**Your task:** The response should contain all of the data below, reproduced exactly, and no pictures.
━━ Dataset section ━━
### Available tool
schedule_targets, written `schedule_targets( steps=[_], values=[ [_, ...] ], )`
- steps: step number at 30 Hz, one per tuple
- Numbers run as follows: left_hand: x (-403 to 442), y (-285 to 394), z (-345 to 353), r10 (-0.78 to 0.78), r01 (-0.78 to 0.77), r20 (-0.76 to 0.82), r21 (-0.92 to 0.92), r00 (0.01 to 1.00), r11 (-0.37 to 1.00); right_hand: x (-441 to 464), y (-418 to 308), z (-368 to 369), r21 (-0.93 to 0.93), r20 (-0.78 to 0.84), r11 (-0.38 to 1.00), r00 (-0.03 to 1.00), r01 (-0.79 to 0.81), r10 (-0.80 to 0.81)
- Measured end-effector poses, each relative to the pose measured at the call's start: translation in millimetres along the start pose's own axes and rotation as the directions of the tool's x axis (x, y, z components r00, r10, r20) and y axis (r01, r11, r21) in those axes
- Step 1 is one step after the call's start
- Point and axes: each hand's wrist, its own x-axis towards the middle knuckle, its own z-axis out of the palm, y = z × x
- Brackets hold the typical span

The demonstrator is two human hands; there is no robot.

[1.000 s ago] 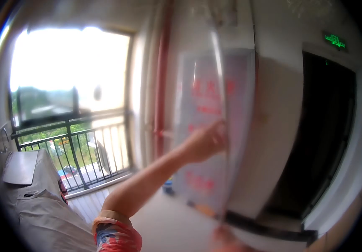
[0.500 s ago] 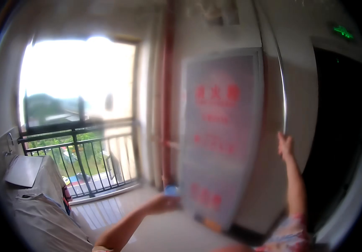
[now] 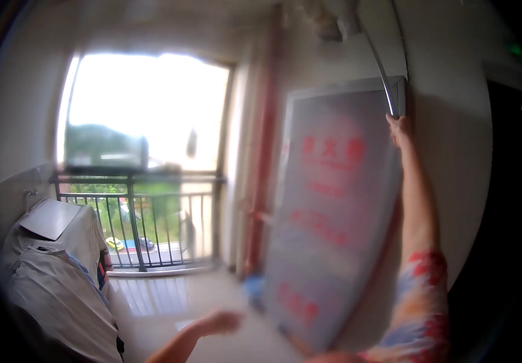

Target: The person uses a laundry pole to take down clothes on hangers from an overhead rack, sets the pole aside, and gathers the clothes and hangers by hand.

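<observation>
My right hand (image 3: pixel 399 128) is raised in front of the cabinet's upper right corner, its fingers wrapped round a thin shiny metal pole (image 3: pixel 380 65). The pole slants up and left toward a blurred pale object (image 3: pixel 335 21) at the top of the view; I cannot tell whether the two are joined. Low in the middle, my left hand (image 3: pixel 221 322) hangs over the tiled floor, smeared by motion, so its fingers are not clear. A grey cabinet door (image 3: pixel 333 254) with red characters leans across the view between the hands.
A railing (image 3: pixel 131 221) guards the bright window on the left. Pale cloth (image 3: pixel 61 290) covers a bulky thing with a flat panel (image 3: pixel 51 218) on top. A red pipe (image 3: pixel 264 151) runs up the wall, with a blue object (image 3: pixel 253 285) near its foot. A dark doorway (image 3: pixel 497 212) stands right.
My right hand has risen with the pole, whose upper part now tilts left. My left hand has moved down and slightly left. The view has shifted, moving the window and cabinet rightward.
</observation>
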Motion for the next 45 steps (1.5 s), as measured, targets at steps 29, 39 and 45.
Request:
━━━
**Problem solution:**
### Available tool
schedule_targets, written `schedule_targets( steps=[_], values=[ [_, ...] ], )`
- steps: step number at 30 Hz, one per tuple
- Numbers run as follows: left_hand: x (-403 to 442), y (-285 to 394), z (-345 to 353), r10 (-0.78 to 0.78), r01 (-0.78 to 0.77), r20 (-0.76 to 0.82), r21 (-0.92 to 0.92), r00 (0.01 to 1.00), r11 (-0.37 to 1.00); right_hand: x (-441 to 464), y (-418 to 308), z (-368 to 369), r21 (-0.93 to 0.93), r20 (-0.78 to 0.84), r11 (-0.38 to 1.00), r00 (-0.03 to 1.00), r01 (-0.79 to 0.81), r10 (-0.80 to 0.81)
- Measured end-effector poses, each relative to the pose measured at the call's start: translation in millimetres along the start pose's own axes and rotation as the directions of the tool's x axis (x, y, z components r00, r10, r20) and y axis (r01, r11, r21) in those axes
- Step 1 is one step after the call's start
- Point and axes: each hand's wrist, its own x-axis towards the middle knuckle, its own z-axis out of the palm, y = z × x
- Brackets hold the typical span

The demonstrator is two human hands; there is no robot.

[1.000 s ago] 
[0.500 s ago] 
[now] 

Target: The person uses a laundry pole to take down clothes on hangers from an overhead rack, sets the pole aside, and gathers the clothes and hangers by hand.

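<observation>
My right hand (image 3: pixel 399 128) is raised in front of the cabinet's upper right corner, its fingers wrapped round a thin shiny metal pole (image 3: pixel 380 65). The pole slants up and left toward a blurred pale object (image 3: pixel 335 21) at the top of the view; I cannot tell whether the two are joined. Low in the middle, my left hand (image 3: pixel 221 322) hangs over the tiled floor, smeared by motion, so its fingers are not clear. A grey cabinet door (image 3: pixel 333 254) with red characters leans across the view between the hands.
A railing (image 3: pixel 131 221) guards the bright window on the left. Pale cloth (image 3: pixel 61 290) covers a bulky thing with a flat panel (image 3: pixel 51 218) on top. A red pipe (image 3: pixel 264 151) runs up the wall, with a blue object (image 3: pixel 253 285) near its foot. A dark doorway (image 3: pixel 497 212) stands right.
My right hand has risen with the pole, whose upper part now tilts left. My left hand has moved down and slightly left. The view has shifted, moving the window and cabinet rightward.
</observation>
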Motion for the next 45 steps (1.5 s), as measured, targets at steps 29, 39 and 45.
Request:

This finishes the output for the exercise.